Writing in the aftermath of Labour's fourth general election defeat in 1992, the historian David Marquand noted that, 'the values embodied in the ... social democratic middle way - a combination of personal freedom and social justice; of individual fulfilment and public purpose - are as compelling as they always were. But ... the instruments through which the revisionist social democrats of the 1960s and 1970s tried to realise their values broke in the hands of the governments which relied upon them.'

For many, this would be an apt description of New Labour's final years in government. And the solution that Marquand proposed nearly 20 years ago is as relevant today as it was then: 'If revisionist social democracy is to recover intellectually as well as politically, if it is to serve as a governing philosophy after an election as well as providing a platform from which to fight one, it must itself be revised.'

It is as a first contribution to what we hope will be a much-needed new chapter in the story of Labour's revisionist tradition that, alongside Biteback publishing, Progress today publishes The Purple Book.

The book rests on a belief that we need a 'revising of New Labour' and that this requires four things. First, a willingness, in the words of Ed Miliband, to escape the 'false choices' around Labour's electoral strategy. Second, an honest account of New Labour's period in office and its lessons. Third, a willingness to confront the division within the left on the role of the state. And, finally, the development of new policies - guided by the principle of redistributing power - to confront the new challenges facing Britain over the next decade. Crucially, these must be explicitly based on a recognition of the need to restore the public's shattered faith in the ability of the state and the market to widen opportunity, demand responsibility, and strengthen communities.

Comparisons have been made between The Purple Book and The Orange Book.
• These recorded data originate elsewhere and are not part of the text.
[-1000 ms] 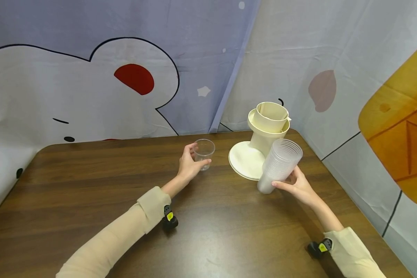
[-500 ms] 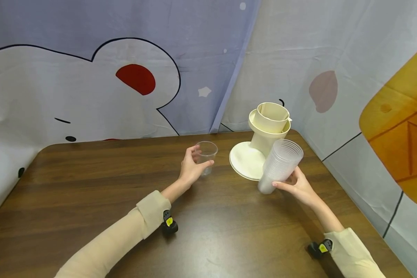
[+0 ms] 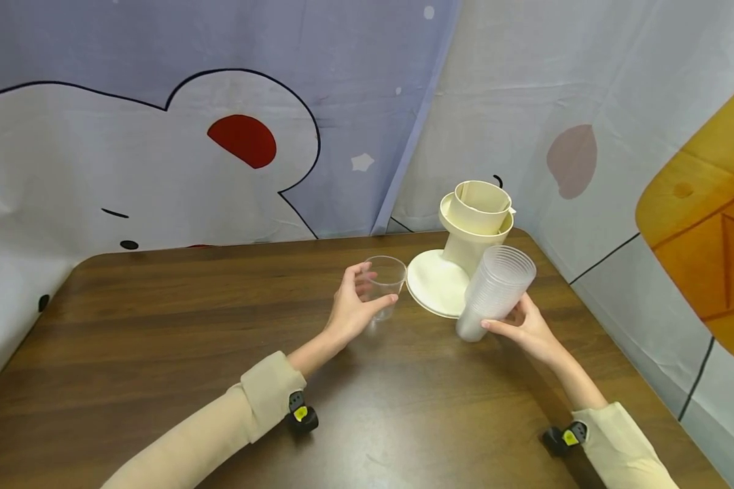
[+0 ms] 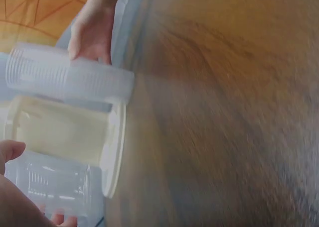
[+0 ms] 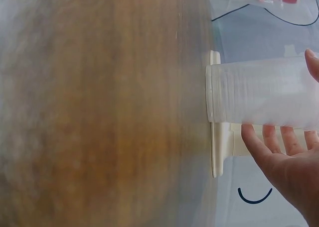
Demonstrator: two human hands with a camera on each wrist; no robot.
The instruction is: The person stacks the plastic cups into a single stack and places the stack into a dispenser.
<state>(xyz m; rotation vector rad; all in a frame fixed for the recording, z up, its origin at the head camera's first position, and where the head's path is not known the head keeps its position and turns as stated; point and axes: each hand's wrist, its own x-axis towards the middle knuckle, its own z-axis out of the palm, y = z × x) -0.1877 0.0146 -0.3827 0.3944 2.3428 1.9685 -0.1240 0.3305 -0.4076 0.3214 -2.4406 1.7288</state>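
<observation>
My left hand grips a single clear plastic cup, thumb on the near side and fingers around the far side. That cup stands upright, mouth up, in the head view. Over on the right, my right hand holds a tall stack of nested clear plastic cups, tilted with the mouths up and to the right. In the right wrist view the fingers lie along one side of the stack and the thumb on the other. Behind the stack stands a cream cup holder with a round base, partly hidden by the cups.
The brown wooden table lies under both hands. A printed curtain hangs along the table's back and right edges. The holder's flat disc base lies between the two hands, with a ring-shaped top on its column.
My left hand has moved to the right and toward me with the single cup, closer to the holder and the stack. My right hand and the stack have hardly moved.
</observation>
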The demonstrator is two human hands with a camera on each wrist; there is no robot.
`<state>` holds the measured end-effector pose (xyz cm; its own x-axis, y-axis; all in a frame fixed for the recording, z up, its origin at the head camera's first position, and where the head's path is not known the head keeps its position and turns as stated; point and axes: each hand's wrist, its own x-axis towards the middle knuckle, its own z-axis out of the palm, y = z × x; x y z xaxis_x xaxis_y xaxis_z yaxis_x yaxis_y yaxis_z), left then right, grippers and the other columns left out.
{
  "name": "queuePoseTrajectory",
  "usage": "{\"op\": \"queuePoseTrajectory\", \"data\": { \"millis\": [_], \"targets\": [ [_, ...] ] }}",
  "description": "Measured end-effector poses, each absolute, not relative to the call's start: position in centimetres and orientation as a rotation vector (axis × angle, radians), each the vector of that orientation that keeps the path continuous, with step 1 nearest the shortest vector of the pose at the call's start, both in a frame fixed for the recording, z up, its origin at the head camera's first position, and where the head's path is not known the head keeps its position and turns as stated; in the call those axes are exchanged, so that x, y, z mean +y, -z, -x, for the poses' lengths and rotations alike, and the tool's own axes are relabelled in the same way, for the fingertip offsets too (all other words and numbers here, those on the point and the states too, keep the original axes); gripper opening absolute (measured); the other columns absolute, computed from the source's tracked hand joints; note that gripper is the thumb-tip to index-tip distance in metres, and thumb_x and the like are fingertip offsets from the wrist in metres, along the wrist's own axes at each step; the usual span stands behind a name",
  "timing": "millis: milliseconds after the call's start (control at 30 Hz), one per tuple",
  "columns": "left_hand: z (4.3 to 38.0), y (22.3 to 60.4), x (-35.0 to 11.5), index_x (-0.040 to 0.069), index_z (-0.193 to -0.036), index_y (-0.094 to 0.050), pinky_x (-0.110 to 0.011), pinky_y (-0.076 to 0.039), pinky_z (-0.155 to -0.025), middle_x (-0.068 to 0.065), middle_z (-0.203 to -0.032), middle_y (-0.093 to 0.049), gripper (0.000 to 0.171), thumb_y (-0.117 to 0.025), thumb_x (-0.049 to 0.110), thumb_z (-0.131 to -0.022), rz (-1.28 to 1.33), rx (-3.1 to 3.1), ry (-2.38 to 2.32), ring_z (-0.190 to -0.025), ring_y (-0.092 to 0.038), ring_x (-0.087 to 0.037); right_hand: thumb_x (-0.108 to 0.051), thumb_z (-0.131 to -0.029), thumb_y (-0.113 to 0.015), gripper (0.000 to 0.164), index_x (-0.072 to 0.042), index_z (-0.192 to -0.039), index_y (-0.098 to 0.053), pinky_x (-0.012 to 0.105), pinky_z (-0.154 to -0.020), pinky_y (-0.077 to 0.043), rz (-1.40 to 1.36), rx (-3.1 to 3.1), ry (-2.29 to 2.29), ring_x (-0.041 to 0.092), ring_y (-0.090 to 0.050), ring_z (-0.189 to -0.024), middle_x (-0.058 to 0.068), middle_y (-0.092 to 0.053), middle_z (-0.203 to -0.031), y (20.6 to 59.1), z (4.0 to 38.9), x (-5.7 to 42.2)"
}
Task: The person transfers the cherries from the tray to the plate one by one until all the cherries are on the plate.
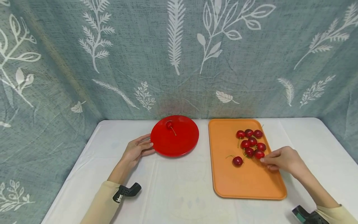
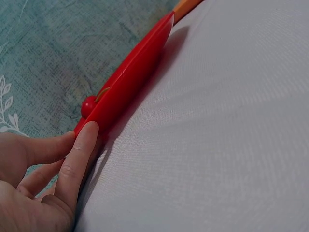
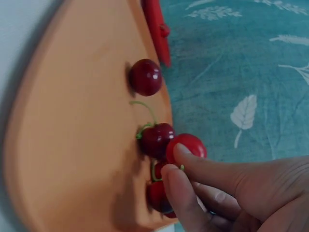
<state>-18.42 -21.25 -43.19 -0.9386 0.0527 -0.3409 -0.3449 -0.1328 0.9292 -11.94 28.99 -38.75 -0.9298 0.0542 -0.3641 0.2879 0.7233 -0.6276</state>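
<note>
A round red plate (image 1: 179,143) lies at the back middle of the white table. One cherry (image 1: 169,124) with a green stem rests near its far rim. My left hand (image 1: 139,147) holds the plate's left edge, fingertips at the rim in the left wrist view. On the right, an orange tray (image 1: 226,183) carries several dark red cherries (image 1: 252,141), clustered toward its right side. A single cherry (image 1: 237,161) sits a little apart from that cluster. My right hand (image 1: 282,160) pinches a brighter red cherry (image 3: 193,147) between thumb and finger at the cluster's near side.
A white cloth (image 1: 184,186) covers the table. Behind it and at both sides hangs a blue-green curtain (image 1: 156,62) with white leaf prints. A strip of table separates plate and tray. Each wrist wears a dark camera mount (image 1: 127,191).
</note>
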Motion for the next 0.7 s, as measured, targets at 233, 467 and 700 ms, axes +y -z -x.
{"op": "queuePoseTrajectory", "data": {
  "millis": [233,467,700],
  "targets": [
    [18.4,43.2,-21.3,-0.002,-0.148,-0.037,-0.032,-0.059,-0.079,-0.016,-0.124,-0.061,0.058,-0.058,-0.004,-0.095,0.341,1.879,-2.151,-0.088,-0.071,-0.015,-0.030,-0.081,-0.081,0.041,0.008,-0.096,-0.074,0.029,-0.067,-0.060,-0.271,2.589,1.088,0.015,-0.068,-0.067,0.008,-0.073,-0.078,37.9,12.7,28.3],
    [18.4,43.2,-21.2,-0.001,-0.149,-0.037,-0.031,-0.059,-0.080,-0.017,-0.127,-0.060,0.058,-0.058,-0.003,-0.095,0.335,1.888,-2.142,-0.088,-0.071,-0.014,-0.023,-0.091,-0.072,0.048,0.016,-0.117,-0.063,0.029,-0.083,-0.059,-0.138,2.379,1.452,0.011,-0.072,-0.083,0.008,-0.074,-0.097,37.9,13.5,27.6],
    [18.4,43.4,-21.3,-0.001,-0.148,-0.037,-0.031,-0.059,-0.079,-0.015,-0.123,-0.062,0.057,-0.058,-0.002,-0.095,0.324,1.908,-2.134,-0.087,-0.072,-0.014,-0.010,-0.094,-0.065,0.048,0.019,-0.129,-0.050,0.029,-0.086,-0.057,-0.112,2.105,1.809,0.005,-0.070,-0.089,-0.005,-0.072,-0.098,37.8,14.4,27.1]
  ]
}}
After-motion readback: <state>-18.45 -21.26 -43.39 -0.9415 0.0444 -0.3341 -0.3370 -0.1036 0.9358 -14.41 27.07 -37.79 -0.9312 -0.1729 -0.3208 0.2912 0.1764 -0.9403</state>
Both attempt to revive a tradition from our respective parties' history that we believe has relevance for the future. But while The Orange Book attempted to revive economic liberalism, The Purple Book attempts no such thing - this has, after all, never been part a central part of Labour's story. We, instead, attempt to revive Labour's decentralising tradition of participation, self-government and "moral reform".

It is the tradition of those such as the Levellers and Thomas Paine who fought and argued for a widening of political rights; of the ethical socialism of RH Tawney and the guild socialism of GDH Cole; of the cooperative movement, Robert Owen, the Rochdale Pioneers and William Morris; of the self-organisation ethos by which the working class built the early trade union movement, the friendly societies and other institutions that reflected their belief in self-help; and the municipal "gas-and-water socialism" of the interwar years.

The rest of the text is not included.